Fred and his family have some work ahead of them. Not only does Fred need to learn about his anger and how to manage it in order to make changes; ideally, he and his family will be able to forgive him for his past behaviour and how it has affected their lives.
And now…here’s some wisdom that doesn’t get old…enjoy!
All I Really Need To Know
I Learned In Kindergarten
by Robert Fulghum
All I really need to know I learned in kindergarten.
ALL I REALLY NEED TO KNOW about how to live and what to do and how to be I learned in kindergarten. Wisdom was not at the top of the graduate-school mountain, but there in the sandpile at Sunday School.
These are the things I learned:
Don’t hit people.
Put things back where you found them.
Clean up your own mess.
Don’t take things that aren’t yours.
Say you’re sorry when you hurt somebody.
Wash your hands before you eat.
Warm cookies and cold milk are good for you.
Live a balanced life – learn some and think some
and draw and paint and sing and dance and play
and work every day some.
Take a nap every afternoon.
When you go out into the world, watch out for traffic,
hold hands, and stick together.
Be aware of wonder.
Remember the little seed in the styrofoam cup:
The roots go down and the plant goes up and nobody
really knows how or why, but we are all like that.

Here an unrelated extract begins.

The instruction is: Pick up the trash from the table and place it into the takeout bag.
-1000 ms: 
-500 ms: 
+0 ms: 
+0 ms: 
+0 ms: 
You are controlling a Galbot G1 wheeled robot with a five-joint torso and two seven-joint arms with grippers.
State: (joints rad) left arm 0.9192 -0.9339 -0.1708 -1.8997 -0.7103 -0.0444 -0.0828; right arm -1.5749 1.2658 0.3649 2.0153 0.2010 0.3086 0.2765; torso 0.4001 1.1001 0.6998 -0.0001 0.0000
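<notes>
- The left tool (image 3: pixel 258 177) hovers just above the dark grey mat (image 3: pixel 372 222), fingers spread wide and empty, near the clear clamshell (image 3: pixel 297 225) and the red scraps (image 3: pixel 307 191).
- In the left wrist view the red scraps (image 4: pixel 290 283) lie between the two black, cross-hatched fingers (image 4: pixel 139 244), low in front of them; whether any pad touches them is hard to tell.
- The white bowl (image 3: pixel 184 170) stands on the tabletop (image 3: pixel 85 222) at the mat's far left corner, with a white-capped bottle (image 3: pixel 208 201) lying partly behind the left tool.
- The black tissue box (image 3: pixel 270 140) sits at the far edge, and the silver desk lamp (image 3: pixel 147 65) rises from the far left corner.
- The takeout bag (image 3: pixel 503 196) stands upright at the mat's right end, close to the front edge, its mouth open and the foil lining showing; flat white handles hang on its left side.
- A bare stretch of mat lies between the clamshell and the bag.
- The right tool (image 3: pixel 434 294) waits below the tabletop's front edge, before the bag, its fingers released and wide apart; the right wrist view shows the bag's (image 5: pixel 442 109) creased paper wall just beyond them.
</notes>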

Goldfish and hamsters and white mice and even
the little seed in the Styrofoam cup – they all die.
So do we.
And then remember the Dick-and-Jane books
and the first word you learned – the biggest
word of all – LOOK.
Everything you need to know is in there somewhere.
The Golden Rule and love and basic sanitation.
Ecology and politics and equality and sane living.
Take any of those items and extrapolate it into
sophisticated adult terms and apply it to your
family life or your work or your government or
your world and it holds true and clear and firm.
Think what a better world it would be if
all – the whole world – had cookies and milk about
three o’clock every afternoon and then lay down with
our blankies for a nap. Or if all governments
had a basic policy to always put thing back where
they found them and to clean up their own mess.
And it is still true, no matter how old you
are – when you go out into the world, it is best
to hold hands and stick together.
© Robert Fulghum, 1990.
Found in Robert Fulghum, All I Really Need To Know I Learned In Kindergarten, Villard Books: New York, 1990, page 6-7.